### Given records
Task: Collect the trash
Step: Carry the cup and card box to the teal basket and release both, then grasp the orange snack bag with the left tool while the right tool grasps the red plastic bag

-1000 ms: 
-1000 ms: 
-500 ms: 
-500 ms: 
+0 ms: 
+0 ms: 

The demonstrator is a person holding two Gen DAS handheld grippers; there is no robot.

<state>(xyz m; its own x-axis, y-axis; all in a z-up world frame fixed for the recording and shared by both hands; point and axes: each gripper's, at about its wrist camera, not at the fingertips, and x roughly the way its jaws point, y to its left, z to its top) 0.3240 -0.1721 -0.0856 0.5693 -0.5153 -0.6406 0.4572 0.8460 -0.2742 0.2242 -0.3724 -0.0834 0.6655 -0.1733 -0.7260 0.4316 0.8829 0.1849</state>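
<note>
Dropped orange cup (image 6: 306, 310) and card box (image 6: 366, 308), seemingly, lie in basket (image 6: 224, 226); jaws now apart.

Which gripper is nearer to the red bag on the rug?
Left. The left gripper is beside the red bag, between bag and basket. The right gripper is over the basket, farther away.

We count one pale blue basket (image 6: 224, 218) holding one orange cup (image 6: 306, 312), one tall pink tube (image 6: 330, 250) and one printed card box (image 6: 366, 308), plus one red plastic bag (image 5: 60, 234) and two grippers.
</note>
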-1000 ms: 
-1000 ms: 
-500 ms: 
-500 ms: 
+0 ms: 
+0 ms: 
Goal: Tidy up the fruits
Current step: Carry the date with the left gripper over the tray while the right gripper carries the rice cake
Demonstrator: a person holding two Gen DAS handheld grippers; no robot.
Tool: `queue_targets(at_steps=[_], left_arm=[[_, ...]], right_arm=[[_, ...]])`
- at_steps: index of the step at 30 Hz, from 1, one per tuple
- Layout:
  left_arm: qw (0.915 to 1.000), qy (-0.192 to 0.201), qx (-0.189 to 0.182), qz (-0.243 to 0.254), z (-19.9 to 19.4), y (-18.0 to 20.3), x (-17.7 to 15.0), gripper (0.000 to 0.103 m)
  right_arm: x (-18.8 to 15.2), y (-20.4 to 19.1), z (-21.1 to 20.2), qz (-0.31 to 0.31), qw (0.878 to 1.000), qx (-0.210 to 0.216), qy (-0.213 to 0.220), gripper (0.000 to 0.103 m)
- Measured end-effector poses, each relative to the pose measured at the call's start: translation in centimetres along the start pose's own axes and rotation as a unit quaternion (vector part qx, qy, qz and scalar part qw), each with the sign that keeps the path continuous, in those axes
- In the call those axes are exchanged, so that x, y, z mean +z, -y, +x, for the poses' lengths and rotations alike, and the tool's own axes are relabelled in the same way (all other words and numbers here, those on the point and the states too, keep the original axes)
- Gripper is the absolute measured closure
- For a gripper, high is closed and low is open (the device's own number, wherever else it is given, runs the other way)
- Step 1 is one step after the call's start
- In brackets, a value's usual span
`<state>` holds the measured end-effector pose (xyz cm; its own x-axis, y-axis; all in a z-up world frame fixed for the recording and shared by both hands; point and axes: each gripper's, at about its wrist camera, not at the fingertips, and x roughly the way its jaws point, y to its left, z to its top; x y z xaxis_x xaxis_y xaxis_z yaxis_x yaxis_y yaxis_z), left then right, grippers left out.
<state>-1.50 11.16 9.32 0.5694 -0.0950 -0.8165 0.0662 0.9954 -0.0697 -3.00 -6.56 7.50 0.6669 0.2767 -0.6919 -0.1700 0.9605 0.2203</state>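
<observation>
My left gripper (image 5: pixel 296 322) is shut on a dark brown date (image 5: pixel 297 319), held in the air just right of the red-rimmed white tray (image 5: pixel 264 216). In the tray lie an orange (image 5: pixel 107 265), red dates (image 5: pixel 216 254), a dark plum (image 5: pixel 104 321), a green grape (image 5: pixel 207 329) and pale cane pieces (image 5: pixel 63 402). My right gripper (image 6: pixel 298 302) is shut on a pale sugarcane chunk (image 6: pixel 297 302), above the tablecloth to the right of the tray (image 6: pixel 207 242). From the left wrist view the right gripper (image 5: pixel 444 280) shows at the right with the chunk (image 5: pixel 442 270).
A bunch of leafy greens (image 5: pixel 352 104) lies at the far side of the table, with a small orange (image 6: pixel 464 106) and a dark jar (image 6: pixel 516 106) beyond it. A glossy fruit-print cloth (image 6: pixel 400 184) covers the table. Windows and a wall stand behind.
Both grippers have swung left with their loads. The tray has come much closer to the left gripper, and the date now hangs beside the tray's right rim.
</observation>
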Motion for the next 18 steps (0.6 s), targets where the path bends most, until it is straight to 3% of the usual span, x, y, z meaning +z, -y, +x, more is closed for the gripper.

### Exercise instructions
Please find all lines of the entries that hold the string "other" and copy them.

### Answer to the exercise
- In the call those axes are exchanged, so that x, y, z mean +z, -y, +x, for the poses' lengths and rotations alike, and the tool's own axes are relabelled in the same way (all other words and numbers here, those on the point and the states too, keep the original axes)
- For a gripper, high is closed and low is open (the device's own number, wherever else it is given, runs the other way)

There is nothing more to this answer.